▶ **WHAT YOU HAVE TO DO**
Everything from the first line of the entries through the line containing "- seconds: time" is to be retyped exactly, and nothing beyond it.

▶ **RECORDS SHOWN**
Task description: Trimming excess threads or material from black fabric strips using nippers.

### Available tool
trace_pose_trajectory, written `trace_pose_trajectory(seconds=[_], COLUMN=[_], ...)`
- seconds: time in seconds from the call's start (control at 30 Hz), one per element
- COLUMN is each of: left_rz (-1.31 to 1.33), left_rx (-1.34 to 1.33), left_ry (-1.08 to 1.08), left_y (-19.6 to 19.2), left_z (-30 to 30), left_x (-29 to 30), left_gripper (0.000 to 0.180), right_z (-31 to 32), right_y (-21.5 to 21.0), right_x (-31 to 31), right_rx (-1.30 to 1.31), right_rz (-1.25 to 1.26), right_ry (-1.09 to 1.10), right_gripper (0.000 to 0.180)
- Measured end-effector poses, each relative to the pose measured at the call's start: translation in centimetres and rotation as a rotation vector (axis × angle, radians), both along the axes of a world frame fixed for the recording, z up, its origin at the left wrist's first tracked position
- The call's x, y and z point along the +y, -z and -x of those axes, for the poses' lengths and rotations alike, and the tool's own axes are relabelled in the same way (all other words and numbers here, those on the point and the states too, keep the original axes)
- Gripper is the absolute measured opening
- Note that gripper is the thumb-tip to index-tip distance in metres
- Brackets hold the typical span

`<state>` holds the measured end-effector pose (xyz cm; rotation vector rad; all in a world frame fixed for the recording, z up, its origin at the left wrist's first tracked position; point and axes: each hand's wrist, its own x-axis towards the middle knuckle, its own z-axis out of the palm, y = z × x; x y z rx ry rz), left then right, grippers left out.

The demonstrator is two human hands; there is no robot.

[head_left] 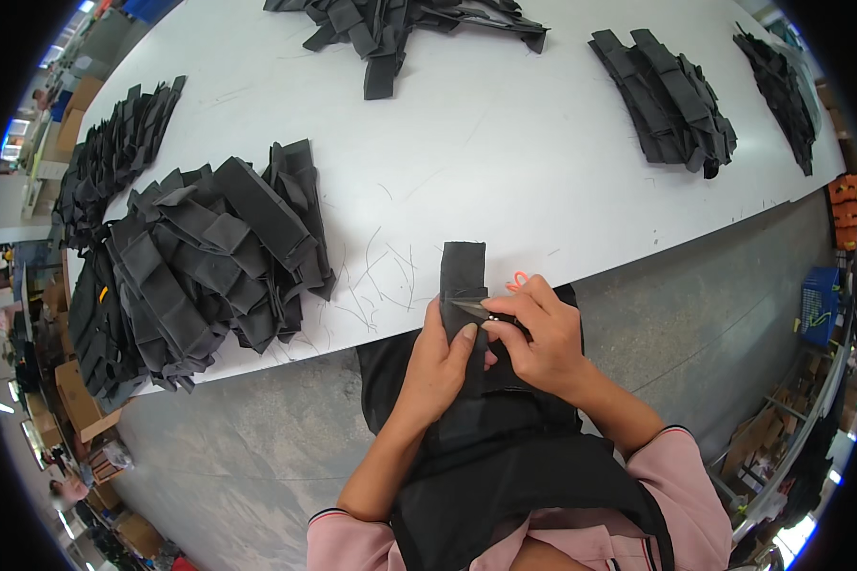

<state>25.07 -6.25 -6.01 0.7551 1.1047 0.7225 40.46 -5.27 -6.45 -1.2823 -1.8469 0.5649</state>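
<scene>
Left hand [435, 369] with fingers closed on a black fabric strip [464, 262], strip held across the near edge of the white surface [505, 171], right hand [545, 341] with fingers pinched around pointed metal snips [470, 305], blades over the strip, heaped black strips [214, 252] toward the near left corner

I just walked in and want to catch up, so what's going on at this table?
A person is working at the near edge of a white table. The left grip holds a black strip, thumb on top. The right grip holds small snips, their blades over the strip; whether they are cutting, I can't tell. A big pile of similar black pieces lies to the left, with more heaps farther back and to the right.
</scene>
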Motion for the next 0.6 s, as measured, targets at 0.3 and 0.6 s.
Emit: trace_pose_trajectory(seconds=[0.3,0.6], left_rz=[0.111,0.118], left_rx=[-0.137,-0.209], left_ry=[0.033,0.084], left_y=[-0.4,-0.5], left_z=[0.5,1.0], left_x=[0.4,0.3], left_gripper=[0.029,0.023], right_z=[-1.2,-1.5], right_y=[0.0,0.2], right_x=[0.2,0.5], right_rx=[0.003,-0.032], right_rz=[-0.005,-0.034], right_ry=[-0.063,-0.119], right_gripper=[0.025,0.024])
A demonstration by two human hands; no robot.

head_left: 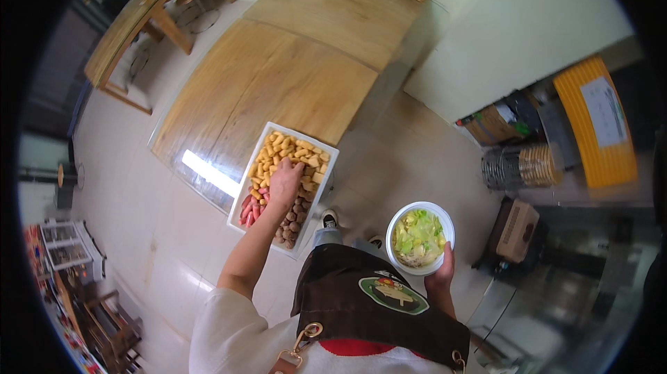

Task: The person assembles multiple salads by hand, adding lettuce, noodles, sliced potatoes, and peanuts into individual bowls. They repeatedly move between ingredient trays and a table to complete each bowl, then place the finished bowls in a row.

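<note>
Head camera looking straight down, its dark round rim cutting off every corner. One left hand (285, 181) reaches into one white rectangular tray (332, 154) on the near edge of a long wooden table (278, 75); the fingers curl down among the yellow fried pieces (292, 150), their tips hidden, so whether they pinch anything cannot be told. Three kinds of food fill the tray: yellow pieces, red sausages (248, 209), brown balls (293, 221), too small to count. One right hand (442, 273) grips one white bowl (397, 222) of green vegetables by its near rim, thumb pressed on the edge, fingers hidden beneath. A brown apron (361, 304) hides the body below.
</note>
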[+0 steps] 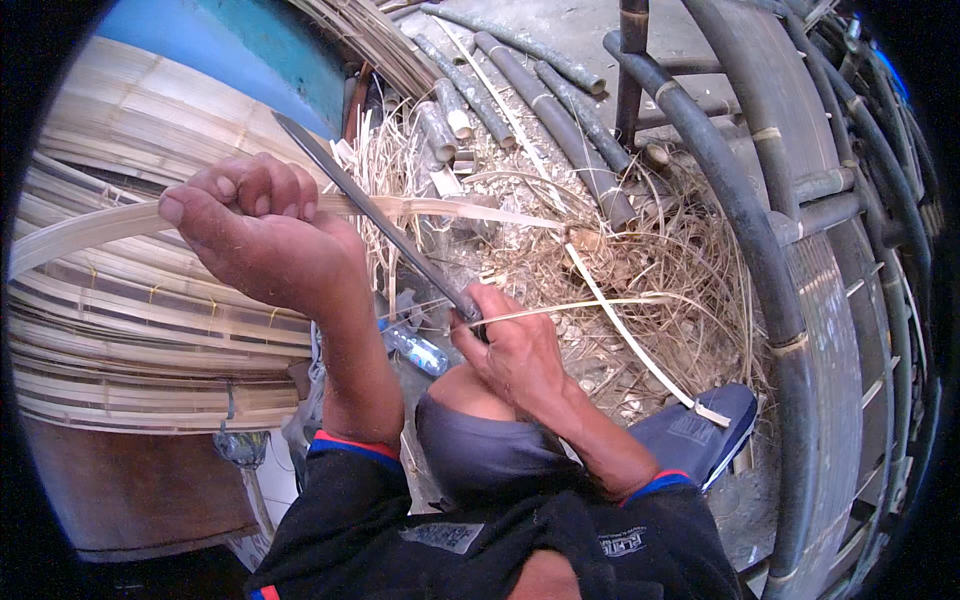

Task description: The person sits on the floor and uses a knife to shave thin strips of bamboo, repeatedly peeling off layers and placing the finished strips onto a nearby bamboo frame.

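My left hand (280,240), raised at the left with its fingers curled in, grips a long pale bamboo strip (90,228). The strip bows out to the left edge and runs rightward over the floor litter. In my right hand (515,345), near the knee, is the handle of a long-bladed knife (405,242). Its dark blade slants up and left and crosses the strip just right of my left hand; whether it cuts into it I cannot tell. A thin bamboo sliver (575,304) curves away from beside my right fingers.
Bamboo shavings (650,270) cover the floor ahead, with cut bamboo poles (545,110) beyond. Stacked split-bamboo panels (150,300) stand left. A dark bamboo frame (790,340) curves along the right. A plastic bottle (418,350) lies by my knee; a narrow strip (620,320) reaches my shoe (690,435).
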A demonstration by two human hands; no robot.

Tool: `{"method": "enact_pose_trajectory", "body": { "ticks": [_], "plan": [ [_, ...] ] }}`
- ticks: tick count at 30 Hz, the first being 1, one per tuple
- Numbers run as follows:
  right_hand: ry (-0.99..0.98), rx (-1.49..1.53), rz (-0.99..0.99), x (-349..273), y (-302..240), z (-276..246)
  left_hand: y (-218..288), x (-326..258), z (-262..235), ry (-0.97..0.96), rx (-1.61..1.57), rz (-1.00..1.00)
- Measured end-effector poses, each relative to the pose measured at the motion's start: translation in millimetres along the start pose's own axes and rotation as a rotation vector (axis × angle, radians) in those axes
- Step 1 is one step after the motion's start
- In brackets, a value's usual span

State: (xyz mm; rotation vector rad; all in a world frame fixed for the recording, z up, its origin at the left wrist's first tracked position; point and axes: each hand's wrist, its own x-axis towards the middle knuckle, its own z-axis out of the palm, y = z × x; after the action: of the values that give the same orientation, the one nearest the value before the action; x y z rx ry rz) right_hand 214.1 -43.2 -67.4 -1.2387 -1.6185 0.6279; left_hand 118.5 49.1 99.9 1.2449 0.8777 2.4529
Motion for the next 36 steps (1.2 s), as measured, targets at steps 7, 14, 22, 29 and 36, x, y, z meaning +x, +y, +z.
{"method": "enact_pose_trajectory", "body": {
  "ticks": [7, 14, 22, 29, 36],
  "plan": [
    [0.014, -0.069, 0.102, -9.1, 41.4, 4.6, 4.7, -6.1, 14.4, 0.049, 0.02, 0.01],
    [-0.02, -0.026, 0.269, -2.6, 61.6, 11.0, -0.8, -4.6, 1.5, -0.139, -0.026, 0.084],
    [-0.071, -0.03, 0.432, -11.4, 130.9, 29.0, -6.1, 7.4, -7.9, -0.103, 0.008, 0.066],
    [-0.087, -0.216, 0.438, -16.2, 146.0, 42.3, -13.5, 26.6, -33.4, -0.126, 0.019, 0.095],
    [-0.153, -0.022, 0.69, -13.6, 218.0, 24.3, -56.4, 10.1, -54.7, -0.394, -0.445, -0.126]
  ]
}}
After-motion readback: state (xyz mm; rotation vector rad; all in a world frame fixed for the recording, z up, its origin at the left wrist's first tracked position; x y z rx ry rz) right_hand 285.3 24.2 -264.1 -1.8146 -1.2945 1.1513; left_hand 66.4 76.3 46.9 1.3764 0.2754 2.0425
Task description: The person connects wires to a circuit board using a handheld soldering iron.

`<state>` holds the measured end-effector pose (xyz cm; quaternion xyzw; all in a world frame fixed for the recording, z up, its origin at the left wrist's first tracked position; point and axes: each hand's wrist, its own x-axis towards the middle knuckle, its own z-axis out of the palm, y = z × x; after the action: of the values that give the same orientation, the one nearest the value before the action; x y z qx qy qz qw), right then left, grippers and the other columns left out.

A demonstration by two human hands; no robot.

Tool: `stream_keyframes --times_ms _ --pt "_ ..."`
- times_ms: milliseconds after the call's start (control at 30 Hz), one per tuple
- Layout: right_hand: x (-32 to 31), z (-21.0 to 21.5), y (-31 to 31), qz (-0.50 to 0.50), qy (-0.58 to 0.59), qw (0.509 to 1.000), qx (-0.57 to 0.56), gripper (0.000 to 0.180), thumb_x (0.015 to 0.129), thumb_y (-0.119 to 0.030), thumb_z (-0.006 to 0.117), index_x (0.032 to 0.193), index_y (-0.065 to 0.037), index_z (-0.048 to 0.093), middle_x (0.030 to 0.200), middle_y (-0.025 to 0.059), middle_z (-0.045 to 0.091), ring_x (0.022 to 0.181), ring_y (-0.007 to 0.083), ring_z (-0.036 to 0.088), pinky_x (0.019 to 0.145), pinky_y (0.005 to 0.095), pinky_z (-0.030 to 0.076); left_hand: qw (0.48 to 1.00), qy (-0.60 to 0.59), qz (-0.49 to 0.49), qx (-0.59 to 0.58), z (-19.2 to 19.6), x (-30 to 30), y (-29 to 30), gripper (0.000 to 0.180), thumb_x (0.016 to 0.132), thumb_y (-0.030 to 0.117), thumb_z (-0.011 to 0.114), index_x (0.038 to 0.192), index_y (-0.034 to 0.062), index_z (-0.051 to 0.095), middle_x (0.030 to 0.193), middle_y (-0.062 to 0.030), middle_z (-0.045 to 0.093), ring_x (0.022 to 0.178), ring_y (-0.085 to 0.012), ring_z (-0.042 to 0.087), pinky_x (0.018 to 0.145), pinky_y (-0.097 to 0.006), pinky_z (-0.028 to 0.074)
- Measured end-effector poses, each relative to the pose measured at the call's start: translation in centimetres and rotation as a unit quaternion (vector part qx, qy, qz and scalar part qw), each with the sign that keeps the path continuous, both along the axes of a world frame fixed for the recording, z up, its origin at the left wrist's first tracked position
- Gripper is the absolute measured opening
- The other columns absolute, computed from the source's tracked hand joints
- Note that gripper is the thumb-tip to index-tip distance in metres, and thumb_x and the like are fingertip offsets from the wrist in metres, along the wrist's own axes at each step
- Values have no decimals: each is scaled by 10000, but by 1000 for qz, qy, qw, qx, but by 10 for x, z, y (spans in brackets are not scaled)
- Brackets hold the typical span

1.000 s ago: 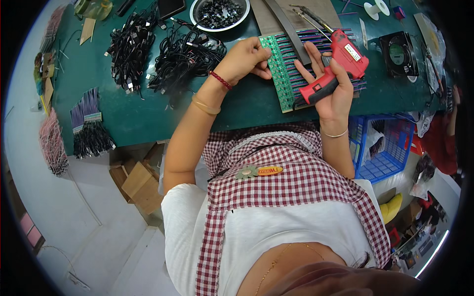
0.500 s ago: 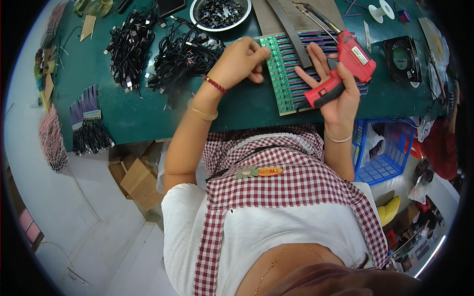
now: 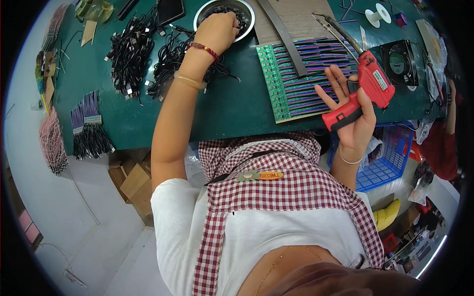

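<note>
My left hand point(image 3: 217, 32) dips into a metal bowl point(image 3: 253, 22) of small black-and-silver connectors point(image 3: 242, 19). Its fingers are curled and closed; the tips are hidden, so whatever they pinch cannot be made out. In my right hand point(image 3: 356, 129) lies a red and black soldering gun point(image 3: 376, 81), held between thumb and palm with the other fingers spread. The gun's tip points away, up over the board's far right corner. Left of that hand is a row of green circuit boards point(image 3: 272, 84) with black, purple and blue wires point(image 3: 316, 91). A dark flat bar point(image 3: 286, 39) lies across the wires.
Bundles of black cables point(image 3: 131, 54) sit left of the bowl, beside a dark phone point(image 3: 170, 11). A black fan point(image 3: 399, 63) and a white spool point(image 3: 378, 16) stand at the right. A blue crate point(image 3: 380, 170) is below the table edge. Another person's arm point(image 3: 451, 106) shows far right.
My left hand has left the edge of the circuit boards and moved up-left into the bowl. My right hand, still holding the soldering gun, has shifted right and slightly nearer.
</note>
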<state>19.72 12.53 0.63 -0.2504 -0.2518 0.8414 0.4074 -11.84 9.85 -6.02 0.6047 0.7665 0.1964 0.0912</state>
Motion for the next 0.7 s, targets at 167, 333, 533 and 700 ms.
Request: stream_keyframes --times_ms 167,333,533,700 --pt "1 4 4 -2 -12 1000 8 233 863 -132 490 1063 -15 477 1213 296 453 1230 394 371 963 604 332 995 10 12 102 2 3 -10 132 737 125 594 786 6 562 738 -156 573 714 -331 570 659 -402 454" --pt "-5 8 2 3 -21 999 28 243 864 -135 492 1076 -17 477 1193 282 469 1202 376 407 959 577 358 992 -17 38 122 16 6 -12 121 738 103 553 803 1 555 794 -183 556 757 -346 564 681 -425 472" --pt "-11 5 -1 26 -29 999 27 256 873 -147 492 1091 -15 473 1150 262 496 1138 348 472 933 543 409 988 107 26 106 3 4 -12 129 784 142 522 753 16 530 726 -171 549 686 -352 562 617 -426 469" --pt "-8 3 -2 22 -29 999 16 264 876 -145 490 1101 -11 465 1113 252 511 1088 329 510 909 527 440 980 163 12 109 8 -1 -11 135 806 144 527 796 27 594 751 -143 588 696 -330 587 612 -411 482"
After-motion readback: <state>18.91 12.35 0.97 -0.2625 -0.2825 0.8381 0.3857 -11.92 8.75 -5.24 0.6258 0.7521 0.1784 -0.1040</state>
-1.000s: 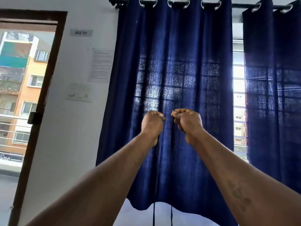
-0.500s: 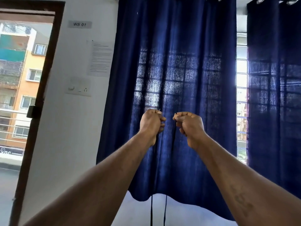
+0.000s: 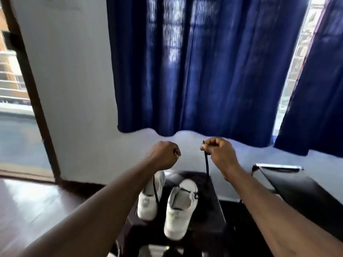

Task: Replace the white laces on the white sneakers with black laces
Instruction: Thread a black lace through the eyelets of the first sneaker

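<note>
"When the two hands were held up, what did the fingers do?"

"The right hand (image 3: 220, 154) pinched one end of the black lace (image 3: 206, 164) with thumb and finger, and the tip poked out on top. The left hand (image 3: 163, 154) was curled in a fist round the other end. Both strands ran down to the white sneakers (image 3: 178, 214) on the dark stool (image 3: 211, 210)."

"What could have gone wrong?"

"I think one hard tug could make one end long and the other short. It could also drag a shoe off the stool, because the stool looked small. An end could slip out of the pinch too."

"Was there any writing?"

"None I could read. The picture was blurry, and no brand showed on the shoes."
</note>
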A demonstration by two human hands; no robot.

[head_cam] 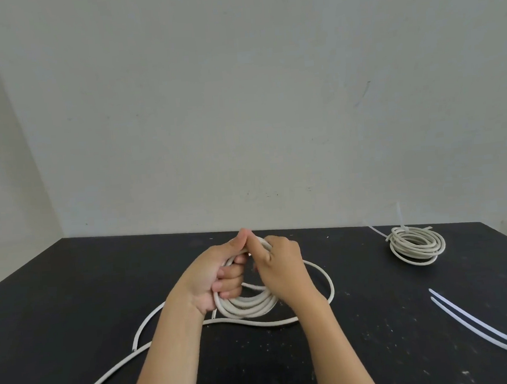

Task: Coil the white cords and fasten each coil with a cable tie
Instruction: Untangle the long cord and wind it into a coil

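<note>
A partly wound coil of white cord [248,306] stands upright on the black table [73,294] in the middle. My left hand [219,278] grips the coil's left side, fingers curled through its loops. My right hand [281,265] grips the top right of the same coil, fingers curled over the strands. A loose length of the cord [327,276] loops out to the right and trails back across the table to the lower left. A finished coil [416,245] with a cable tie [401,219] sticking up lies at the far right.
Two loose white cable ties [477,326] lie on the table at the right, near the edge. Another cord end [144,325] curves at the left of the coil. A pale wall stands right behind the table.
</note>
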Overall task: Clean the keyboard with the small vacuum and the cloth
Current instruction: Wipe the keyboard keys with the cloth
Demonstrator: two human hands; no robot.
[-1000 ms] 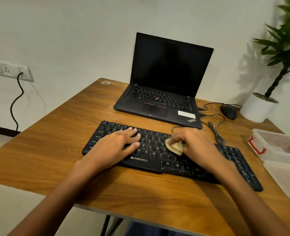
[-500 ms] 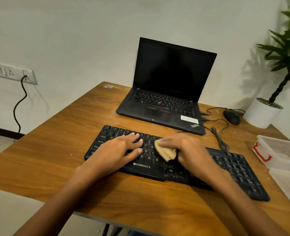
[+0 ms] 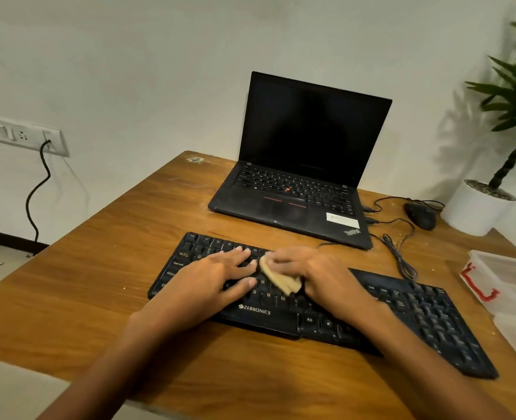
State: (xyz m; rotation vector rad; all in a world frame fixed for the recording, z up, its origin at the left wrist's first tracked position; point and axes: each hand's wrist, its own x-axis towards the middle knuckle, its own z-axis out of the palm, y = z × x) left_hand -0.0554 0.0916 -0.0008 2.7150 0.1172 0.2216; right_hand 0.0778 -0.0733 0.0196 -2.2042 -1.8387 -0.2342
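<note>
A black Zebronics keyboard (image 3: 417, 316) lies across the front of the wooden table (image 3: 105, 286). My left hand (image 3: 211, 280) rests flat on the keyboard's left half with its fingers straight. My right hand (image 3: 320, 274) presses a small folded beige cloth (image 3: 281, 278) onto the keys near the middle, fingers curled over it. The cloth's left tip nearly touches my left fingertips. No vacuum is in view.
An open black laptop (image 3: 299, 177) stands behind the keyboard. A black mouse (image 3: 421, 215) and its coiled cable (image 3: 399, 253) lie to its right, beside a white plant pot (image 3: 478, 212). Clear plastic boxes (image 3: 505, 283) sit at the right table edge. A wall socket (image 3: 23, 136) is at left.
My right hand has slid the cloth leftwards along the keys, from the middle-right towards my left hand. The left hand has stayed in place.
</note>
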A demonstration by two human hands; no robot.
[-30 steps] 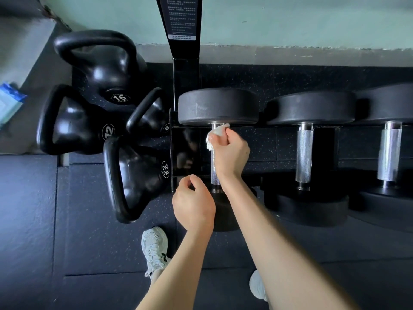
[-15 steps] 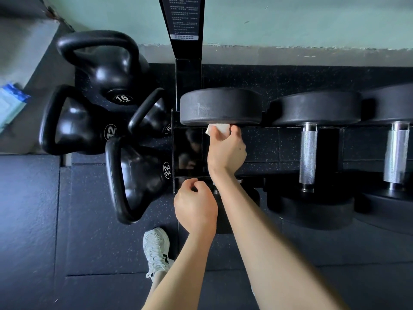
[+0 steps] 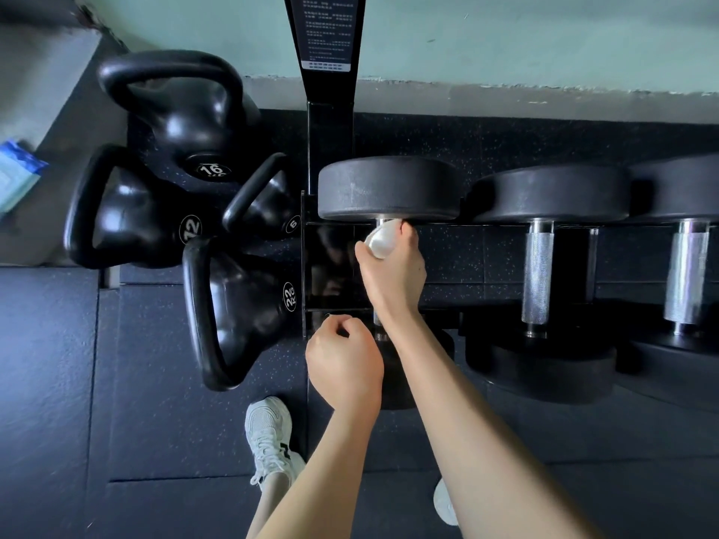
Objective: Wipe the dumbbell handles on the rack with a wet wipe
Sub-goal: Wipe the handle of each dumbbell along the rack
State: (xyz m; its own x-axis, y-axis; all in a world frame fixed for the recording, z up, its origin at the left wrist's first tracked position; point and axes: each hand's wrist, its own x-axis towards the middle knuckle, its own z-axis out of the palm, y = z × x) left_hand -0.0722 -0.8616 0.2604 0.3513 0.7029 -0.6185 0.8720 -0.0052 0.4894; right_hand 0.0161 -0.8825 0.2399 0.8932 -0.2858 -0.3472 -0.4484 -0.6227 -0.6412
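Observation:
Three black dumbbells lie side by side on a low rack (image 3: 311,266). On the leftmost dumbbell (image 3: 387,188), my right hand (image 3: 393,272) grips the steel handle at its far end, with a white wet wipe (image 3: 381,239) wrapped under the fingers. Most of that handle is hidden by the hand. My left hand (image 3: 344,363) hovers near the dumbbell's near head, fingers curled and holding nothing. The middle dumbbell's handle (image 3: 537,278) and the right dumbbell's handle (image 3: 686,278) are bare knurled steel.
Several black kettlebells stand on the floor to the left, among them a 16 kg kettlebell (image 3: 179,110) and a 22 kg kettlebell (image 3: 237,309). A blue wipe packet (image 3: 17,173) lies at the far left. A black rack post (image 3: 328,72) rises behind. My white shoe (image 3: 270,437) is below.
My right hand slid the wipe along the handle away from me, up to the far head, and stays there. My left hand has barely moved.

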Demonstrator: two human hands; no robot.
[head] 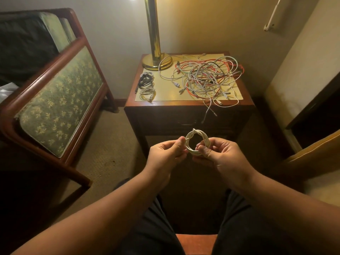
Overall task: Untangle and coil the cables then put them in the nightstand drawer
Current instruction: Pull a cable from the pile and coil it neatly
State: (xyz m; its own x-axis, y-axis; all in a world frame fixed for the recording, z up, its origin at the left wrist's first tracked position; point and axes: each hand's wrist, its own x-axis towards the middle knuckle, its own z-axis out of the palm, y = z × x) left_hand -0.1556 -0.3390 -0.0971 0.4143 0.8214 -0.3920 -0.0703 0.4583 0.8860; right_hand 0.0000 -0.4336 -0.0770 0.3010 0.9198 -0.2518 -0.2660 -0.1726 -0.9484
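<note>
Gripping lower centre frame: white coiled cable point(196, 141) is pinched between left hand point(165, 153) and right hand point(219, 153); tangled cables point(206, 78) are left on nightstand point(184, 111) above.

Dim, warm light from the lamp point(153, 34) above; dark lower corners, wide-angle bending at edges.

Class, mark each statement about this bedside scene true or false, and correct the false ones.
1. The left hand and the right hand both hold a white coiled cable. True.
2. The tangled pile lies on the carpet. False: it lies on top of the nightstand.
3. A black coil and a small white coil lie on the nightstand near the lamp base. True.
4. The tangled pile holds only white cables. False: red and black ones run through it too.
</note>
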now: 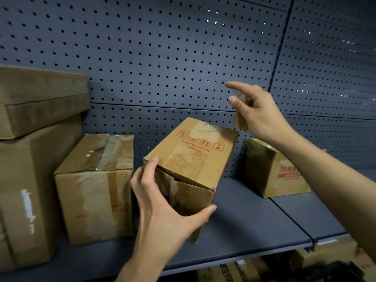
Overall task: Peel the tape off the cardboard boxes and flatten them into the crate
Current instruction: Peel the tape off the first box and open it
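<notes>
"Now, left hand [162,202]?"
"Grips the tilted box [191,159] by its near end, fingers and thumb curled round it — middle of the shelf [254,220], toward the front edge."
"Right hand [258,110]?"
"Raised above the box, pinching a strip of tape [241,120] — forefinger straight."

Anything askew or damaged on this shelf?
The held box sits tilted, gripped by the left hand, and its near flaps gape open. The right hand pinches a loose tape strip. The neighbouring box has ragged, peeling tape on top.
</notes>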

▶ **TASK OUTPUT**
Task description: Trimming excess threads or material from black fabric strips using nippers.

### Available tool
trace_pose_trajectory, written `trace_pose_trajectory(seconds=[_], COLUMN=[_], ...)`
- seconds: time in seconds from the call's start (control at 30 Hz), one per element

No part of the exercise remains unanswered.